Task brief: Find every line in the records below that holds the word "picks" and copy it.

=== The input ===

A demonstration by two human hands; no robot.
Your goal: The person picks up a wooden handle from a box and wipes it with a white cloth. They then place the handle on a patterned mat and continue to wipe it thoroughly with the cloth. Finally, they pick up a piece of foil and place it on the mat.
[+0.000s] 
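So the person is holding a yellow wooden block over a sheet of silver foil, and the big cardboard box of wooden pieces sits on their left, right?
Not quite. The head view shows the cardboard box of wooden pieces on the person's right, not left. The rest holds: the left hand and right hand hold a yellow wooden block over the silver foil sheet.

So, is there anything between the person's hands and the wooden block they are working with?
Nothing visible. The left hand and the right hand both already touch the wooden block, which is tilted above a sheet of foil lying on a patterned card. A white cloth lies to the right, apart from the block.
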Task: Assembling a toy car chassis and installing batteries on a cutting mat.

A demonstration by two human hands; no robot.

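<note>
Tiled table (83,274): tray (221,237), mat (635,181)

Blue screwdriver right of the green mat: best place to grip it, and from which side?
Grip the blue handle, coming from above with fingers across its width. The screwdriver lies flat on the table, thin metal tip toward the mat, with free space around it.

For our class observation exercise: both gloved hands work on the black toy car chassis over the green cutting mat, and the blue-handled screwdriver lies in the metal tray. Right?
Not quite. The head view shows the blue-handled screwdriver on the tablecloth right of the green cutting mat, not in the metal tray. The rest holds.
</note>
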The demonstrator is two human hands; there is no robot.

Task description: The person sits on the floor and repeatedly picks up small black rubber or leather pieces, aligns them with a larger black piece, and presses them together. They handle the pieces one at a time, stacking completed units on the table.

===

Result:
Your goal: The person picks up a wooden handle from a box and wipes it with a white cloth. They then place the handle on a patterned mat and continue to wipe it thoroughly with the cloth. Finally, they pick up a piece of foil and place it on the mat.
Task description: The person sits on the floor and repeatedly picks up small black rubber or leather pieces, aligns them with a larger black piece, and presses them together. They handle the pieces one at a time, stacking completed units on the table.

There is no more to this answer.